My old friends greeted me with familiarity – except now they were in fancy working clothes and professional bags. Walking through the stores at Paragon, I realized how much less impressed I am with the glamour of shopping malls than I was before. I couldn’t contain my excitement to see Singapore outside of the air-conditioned buildings. A tourist could see Singapore in a few days and be astounded at how developed this dragon of South East Asia is. Probably the most westernized and connected city of the entire region, Singapore strives to preserve its identity in the changing globalization trend. I also reflected on my impression this time when I came directly from Malaysia. The similarities are obvious: language, people, food. But this city has created its own image and vision.

I avoided Marina Bay Sands and Clarke Quay and Sentosa – I slightly regret not visiting the new Universal Studios. Instead I went to Bukit Timah and Farrer Road – the place Kevin Kwan describes with satire in “Crazy Rich Asians” as the haven for the disgustingly wealthy. But to me, it was a place of memories: Coronation Plaza, the Botanical Gardens, prep school uniforms…

I remembered how much I missed this place and why I didn’t want to leave. I had a love affair with this place; falling so hard as a doll-eyed 15-year-old. But I never got the chance to grow up and mature here. I keep longing for the feeling of being here again. Actually being here, not just being present. And I realized, I obsess over this place the same way one would obsess over an unfinished relationship.

As my day ticked away, I once again wanted to hold on, stay a little longer. This place isn’t the same as the one I dreamed about, but will always have a special place in my heart.

 

Kuala Lumpur

I landed in Malaysia at around 6 pm, and after taking a bus into the city, and then hopping on the monorail, I found myself kinda lost in the narrow streets of Bukit Bintang. Old, some abandoned, and dark apartment buildings unfold as I try to navigate the uneven sidewalks, with potholes and broken paving. Then all of a sudden, Jalan Nagasari appears, filled with people tourists, locals, food, music, drinks, 24 hour shops, and I felt like I just fell through a rabbit hole into wonderland.

I could walk around all day in the massive shopping malls, and then along the pedestrian-only elevated path from Pavillion to the twin towers in no time. I could also hop on the Rapid Rail and ride for 40 minutes out of KL central and another city opens up. I found it so ironic that KL is so connected in this regard, but people still find it difficult to commute.

KL is westernized and fancy in some places, historical in some other places, and run down in a few spots. It’s hard to expect what to see. The country’s long history of colonization, new growth and modernization has created a mish-mash of landscapes, architecture and food.

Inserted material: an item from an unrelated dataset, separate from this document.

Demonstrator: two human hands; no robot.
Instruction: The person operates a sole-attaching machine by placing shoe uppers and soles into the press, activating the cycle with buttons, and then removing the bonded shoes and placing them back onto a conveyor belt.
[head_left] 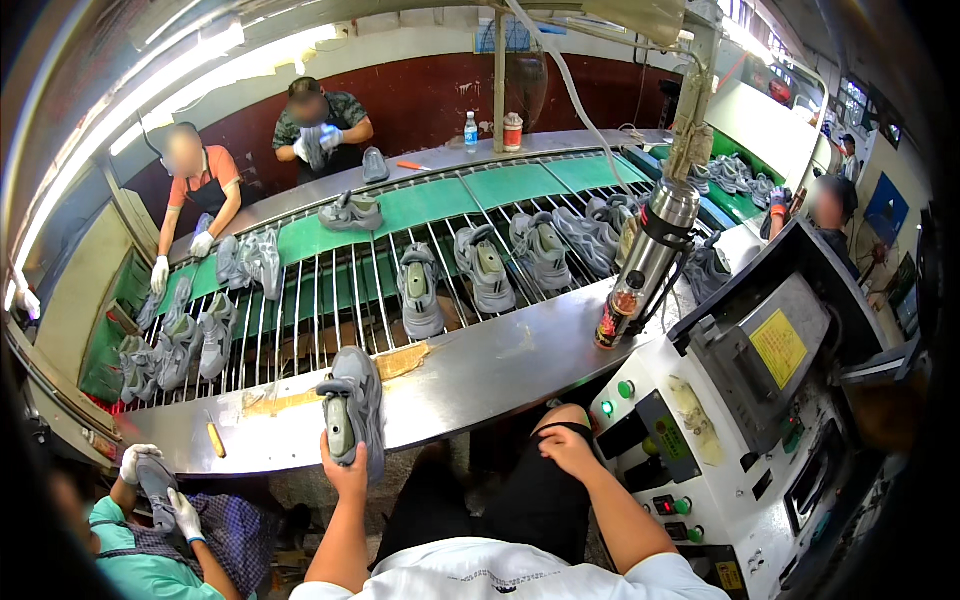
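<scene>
My left hand (345,472) is closed around the heel end of a grey sneaker (368,392) at the near edge of the metal table. An olive-green insert (341,430) shows in the shoe's opening; a second shoe may be pressed against it, but I cannot tell. On my right thigh, beside the machine, my right hand (568,452) lies with loosely spread fingers and holds nothing. Beyond the left hand, a single grey sneaker (419,290) stands on the metal rollers. Another grey sneaker (486,268) stands to its right, with several more along the line.
A steel thermos (655,245) stands at the table's right end, next to a control machine (690,430). A yellow-handled tool (215,440) lies on the left. Co-workers in gloves handle shoes across the line and at my near left. Green belt (430,205) runs behind the rollers.
</scene>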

Most of the time I didn’t know what I was eating, only that it was the most delicious meals I had a long time. I don’t travel for food, but I could go around all night in Jalan Alor for those skewers and frog meat. I could also eat a fancy meal in Pavilion. Kway Teow on the sidewalk. Some other food I can’t pronounce in a parking lot.

In this culturally rich city, you could keep exploring the many elements of ethnicity and religion. It’s astounding to me that so much diversity can exist in one place, and the issues that are not talked about in the open. It’s a complicated city, and as a tourist who scratched the surface of the deep political and cultural scene, I’m hooked.